This setup is done on Ubuntu 16.04, uname -r 4.4.0-18-generic.
I have two disks /dev/sdb and /dev/sdc, disk are non-system, OS will be not installed on these disks.
Formatting and creating raid1 configuration
Install btrfs file-system support:
sudo apt-get install btrfs-tools
Format a disk with btrfs file system, two obvious options are command line or using GUI tool gnome-disk-utily.
There are two different approaches to this setup.
1. If you have two empty disks, you easily just format two disks into raid1 with:
$ sudo mkfs.btrfs -m raid1 -d raid1 /dev/sdb /dev/sdc
and it is done, ready to use, just mount it, only one device is needed to mount either /dev/sdb or /dev/sdc.
$ sudo mount /dev/sdb /mount_point
2. If you have limited number of disks, one disk full of data, other disk is empty, format the empty one with btrfs and copy the data from the other disk to the new btrfs formated disk. Then format the second disk with btrfs and add it to this existing system. Then balance disks so data and metadata is distributed evenly between the disks, after that balance does not have to be run manually.
Formatting:
From command line if your device name is /dev/sdb
$ sudo mkfs.btrfs /dev/sdb
of from gnome-disk-utility:
Check if system recognizes your disk, for each of them you should see something like this:
$ sudo btrfs fi show
Label: 'disk1' uuid: 1b962b21-3130-498b-9543-
e84c90f12fceTotal devices 2 FS bytes used 3.86TiB
devid 1 size 7.28TiB used 3.87TiB path /dev/sdb
Adding device (once both disks are formatted btrfs), first mount somewhere your first disk, then add second disk to the mountpoint, balance disk into btrfs raid1 configuration, check btrfs-balance(8) Manual Page for explanation.{your-username} is for you to change, or use /mnt …
$ sudo mount /dev/sdb /media/{your-username}/disk1
$ sudo btrfs device add /dev/sdc /media/{your-username}/disk1 -f
$ sudo btrfs balance start -dconvert=raid1 -mconvert=raid1 /media/{your-username}/disk1
This takes some time, on 8TB disks half full, it took about 9 hours with approx. 1 million files, no need to worry about this procedure, if power failure or accidental restart, it will continue where it left of, user may manually stop balance process, but it is works automatically in background.

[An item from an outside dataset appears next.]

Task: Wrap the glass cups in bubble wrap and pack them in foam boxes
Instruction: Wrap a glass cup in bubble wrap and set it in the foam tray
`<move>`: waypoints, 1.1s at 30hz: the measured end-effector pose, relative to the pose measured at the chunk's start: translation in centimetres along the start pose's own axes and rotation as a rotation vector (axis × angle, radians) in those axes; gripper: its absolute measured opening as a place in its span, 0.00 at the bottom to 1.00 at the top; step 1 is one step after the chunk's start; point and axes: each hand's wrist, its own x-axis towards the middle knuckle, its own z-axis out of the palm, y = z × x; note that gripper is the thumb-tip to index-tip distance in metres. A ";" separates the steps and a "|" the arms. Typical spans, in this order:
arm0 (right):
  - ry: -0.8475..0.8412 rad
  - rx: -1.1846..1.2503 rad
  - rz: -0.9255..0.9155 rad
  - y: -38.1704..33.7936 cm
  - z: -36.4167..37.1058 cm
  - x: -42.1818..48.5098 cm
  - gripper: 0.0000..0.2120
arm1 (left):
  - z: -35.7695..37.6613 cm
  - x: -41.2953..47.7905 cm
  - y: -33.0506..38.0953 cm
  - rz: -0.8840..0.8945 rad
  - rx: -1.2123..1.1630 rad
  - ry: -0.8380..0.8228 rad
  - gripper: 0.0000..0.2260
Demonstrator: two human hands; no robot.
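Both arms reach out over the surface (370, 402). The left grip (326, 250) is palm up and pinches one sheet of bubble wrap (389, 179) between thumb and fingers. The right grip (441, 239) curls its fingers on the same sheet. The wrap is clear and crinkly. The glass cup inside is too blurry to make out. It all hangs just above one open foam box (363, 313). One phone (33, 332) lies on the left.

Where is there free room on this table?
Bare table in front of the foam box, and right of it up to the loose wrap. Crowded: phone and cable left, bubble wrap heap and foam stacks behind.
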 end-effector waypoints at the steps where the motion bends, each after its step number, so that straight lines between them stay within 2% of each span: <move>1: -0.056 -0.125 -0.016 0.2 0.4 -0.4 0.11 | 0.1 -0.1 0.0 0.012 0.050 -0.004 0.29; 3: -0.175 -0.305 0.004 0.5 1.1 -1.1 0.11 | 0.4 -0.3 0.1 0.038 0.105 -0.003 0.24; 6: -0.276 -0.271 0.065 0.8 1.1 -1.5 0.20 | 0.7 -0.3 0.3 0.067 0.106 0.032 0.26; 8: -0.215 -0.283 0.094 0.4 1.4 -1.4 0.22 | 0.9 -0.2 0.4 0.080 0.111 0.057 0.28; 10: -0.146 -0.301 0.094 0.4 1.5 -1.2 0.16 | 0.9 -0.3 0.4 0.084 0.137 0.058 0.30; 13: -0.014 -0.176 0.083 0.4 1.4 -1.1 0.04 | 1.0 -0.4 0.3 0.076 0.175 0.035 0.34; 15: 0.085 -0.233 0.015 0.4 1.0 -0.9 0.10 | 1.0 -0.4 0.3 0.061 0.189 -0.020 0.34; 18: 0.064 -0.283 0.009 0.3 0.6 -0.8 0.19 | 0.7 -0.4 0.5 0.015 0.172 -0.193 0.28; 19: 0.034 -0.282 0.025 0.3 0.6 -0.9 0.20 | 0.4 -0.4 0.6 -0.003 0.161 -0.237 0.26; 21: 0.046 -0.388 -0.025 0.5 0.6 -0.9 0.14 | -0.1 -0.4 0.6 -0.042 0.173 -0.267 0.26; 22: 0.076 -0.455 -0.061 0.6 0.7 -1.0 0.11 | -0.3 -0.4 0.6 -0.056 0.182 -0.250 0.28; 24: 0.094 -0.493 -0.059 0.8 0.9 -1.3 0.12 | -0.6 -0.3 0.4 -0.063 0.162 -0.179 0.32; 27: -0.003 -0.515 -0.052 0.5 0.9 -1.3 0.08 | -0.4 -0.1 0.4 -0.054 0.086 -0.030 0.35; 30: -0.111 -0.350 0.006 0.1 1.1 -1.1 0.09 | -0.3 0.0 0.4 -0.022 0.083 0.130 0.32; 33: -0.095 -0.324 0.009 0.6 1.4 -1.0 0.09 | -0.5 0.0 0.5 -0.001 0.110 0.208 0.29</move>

To see status of balance process, run commands:
Shows % of balancing procedure:
$ sudo btrfs balance status -v
Shows standard file system status, now two devices show up under same label and the second one has only 2.56 TiB of 3.86 TiB done copying.
$ sudo btrfs fi show
Label: 'disk1' uuid: 1b962b21-3130-498b-9543-e84c90f12fce
Total devices 2 FS bytes used 3.86TiB
devid 1 size 7.28TiB used 3.87TiB path /dev/sdb
devid 2 size 7.28TiB used 2.56TiB path /dev/sdc
Mounting disk
From $ sudo btrfs fi show
copy the uuid, ex.: 1b962b21-3130-498b-9543-e84c90f12fce, similar as sudo blkid
.
To mount disk automatically after system start, edit /etc/fstab and add this line:
$ sudo nano /etc/fstab
UUID=1b962b21-3130-498b-9543-e84c90f12fce /media/{your-username}/disk1 btrfs
defaults 0 0Don’t try to mount both disks, your system might not boot, or boot to errors, only one the two disks should be mounted.

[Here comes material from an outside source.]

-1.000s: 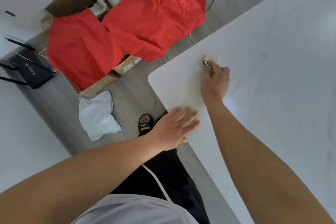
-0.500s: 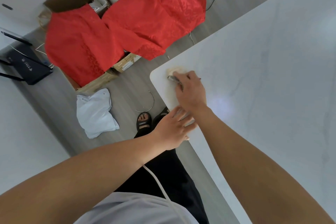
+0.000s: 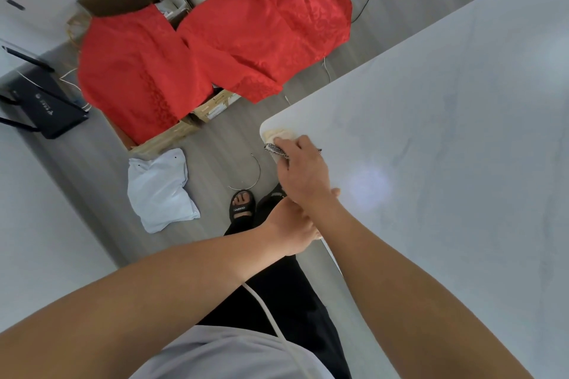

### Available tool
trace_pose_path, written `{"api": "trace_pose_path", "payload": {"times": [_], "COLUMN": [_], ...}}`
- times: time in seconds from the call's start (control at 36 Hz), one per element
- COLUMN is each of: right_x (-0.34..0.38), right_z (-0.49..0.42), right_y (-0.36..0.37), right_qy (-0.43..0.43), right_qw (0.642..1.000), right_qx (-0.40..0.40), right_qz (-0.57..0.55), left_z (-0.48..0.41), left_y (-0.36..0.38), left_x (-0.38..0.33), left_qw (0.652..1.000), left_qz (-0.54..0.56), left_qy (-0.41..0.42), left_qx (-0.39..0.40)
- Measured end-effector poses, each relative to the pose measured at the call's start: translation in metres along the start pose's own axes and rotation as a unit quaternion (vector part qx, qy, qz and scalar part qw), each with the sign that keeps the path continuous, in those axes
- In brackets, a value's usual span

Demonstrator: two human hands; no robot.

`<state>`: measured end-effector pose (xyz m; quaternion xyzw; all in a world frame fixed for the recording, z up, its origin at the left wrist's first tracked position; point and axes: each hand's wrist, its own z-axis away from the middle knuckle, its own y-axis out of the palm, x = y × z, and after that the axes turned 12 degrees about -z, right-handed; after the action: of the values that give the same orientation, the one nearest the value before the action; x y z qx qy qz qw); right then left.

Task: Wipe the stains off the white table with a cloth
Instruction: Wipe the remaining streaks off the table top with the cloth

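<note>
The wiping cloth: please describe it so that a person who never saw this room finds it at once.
Find the big white table, then its rounded corner nearest the red fabric. There the right hand holds a small cream cloth; unlike the white bag, it lies on the table, not the floor.

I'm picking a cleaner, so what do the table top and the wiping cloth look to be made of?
The white rounded-corner table top: smooth, hard, likely laminate or a stone-look slab; faint grey veining and a soft glare suggest a satin finish. The cream wiping cloth: soft matte fabric, crumpled under the right hand.
</note>
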<state>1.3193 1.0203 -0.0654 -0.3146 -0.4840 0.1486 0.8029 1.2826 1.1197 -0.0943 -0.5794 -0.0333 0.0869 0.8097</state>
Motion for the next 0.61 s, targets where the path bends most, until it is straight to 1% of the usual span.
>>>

To edit fstab with GUI, use gnome-disk-utility, choose Edit Mount Options on selected disk and change appropriately:
Turning off COW
For heavy copy & paste, write, overwrite operations, COW is sometimes good to be turned off, otherwise performance will suffer. Example is MySQL database storage, where system is changing constantly the same files and overwriting them, COW will always try to create new file, it is slow. It is possible to turn of COW for just one directory, or one directory recursively for example. Use chattr to set and lsattr to check for status.
$ sudo chattr -R +C /media/{your-username}/disk1/mysql-storage
The above command will turn off COW for /media/{your-username}/disk1/mysql-storage and all it’s sub-directories, for more man chattr.